10 minutes (plus 24 hours to chill)
55 minutes (plus 24 hours to chill)
Red Wine Molten Dark Chocolate Cake
A warm and delicious blend of dark chocolate and red wine.
- For the ganache: In a medium pan over medium-high heat, bring the cream to a boil.
- Place chocolate in a medium glass bowl and cover with boiling cream. Let sit for 5 minutes, or until the chocolate has softened. Using a spatula carefully stir the chocolate and cream until fully combined.
- Stir in wine, and butter and stir until fully incorporated. Cover and place in refrigerator for at least 24 hours, or until ganache has become firm.

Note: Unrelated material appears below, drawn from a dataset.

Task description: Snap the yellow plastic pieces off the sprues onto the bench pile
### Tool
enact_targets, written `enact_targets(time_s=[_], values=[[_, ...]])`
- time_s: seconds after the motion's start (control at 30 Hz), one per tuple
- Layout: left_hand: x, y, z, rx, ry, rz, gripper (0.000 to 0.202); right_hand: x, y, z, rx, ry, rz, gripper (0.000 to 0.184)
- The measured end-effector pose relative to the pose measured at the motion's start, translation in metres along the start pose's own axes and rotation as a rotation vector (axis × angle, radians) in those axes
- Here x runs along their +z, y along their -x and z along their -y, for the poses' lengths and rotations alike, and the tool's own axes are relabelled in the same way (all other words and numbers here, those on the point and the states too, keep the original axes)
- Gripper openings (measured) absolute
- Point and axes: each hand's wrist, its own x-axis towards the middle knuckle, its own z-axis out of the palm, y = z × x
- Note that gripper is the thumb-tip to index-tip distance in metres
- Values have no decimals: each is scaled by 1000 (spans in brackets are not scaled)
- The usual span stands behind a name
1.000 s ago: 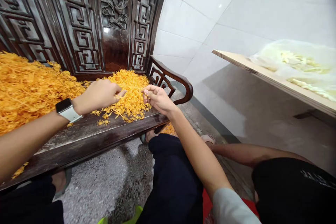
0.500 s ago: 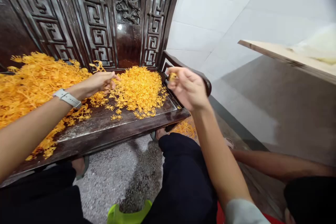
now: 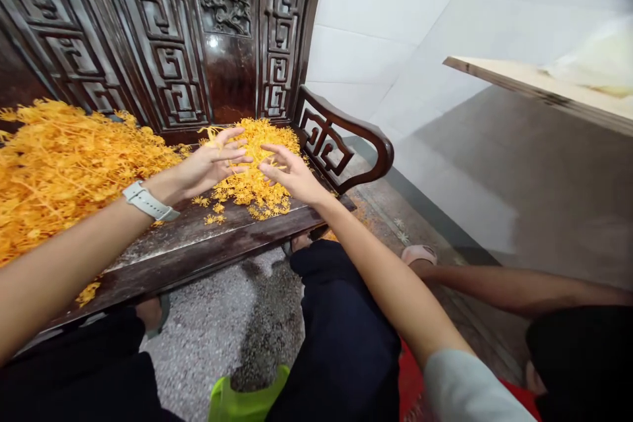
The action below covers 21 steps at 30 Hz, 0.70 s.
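Both my hands hover over a small heap of loose orange plastic pieces (image 3: 257, 175) on the seat of a dark carved wooden bench (image 3: 198, 247). My left hand (image 3: 212, 161), a white watch on its wrist, has its fingers spread and touches the heap's left side. My right hand (image 3: 289, 175) is open too, fingers stretched over the heap's right side. Nothing shows in either hand. A much larger pile of orange branched sprues (image 3: 64, 168) covers the seat to the left.
The bench's carved backrest (image 3: 163, 33) and curved armrest (image 3: 346, 135) bound the heap. White tiled wall at right. A wooden board (image 3: 534, 89) with a plastic bag juts in at upper right. Another person's leg (image 3: 494, 287) stretches across the floor at right. Green stool below.
My right hand came down from beside the armrest, where it was pinching a small piece, onto the heap with fingers open. My left hand opened and moved right to the heap.
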Motion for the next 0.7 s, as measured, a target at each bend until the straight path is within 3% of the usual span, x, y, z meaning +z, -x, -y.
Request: enact_targets(time_s=[0.13, 0.27, 0.33, 0.4, 0.5, 0.57, 0.6, 0.67, 0.7], values=[[12, -1, 11, -9, 1, 53, 55, 6, -5, -3, -157, -6, -53, 56], [-4, -2, 15, -31, -10, 89, 47, -7, 8, 22, -301, 12, -160, 42], [-17, 4, 13, -41, -29, 123, 36, -29, 26, 45, -415, 4, -312, 34], [-29, 12, 12, -68, -67, 193, 21, -65, 53, 69, -520, -25, -444, 26], [-43, 22, 17, -173, -369, 353, 19, -135, 102, 86, -621, -153, -415, 27], [-49, 23, 26, -260, -681, 413, 26, -177, 132, 75, -650, -310, -437, 36], [-52, 21, 31, -296, -804, 421, 30, -192, 144, 62, -608, -409, -538, 41], [-57, 18, 43, -348, -955, 398, 35, -201, 163, 22, -415, -577, -806, 53], [-59, 16, 47, -368, -984, 379, 36, -195, 172, -3, -314, -623, -904, 52]])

- For the red wine reduction: Place wine and sugar in a small sauce pan, bring to a boil and reduce until a syrupy consistency is achieved, about 10 to 15 minutes. Reserve.
- For the cake: Preheat oven to 375˚.
- Coat 12 4-ounce ramekins with cooking spray.
- In a large bowl, combine cake mix, wine, eggs, water and oil and beat together with an electric hand mixer.
- Fill each ramekin 1/3 of the way with cake batter, top with 1 tablespoon of firm ganache in the center and fill with cake batter to just below the lip of the ramekin.
- Bake for 15 minutes, or until the edges of the cake are firm and the center is not fully set. Allow cakes to cool for 5 minutes, top with red wine reduction and serve.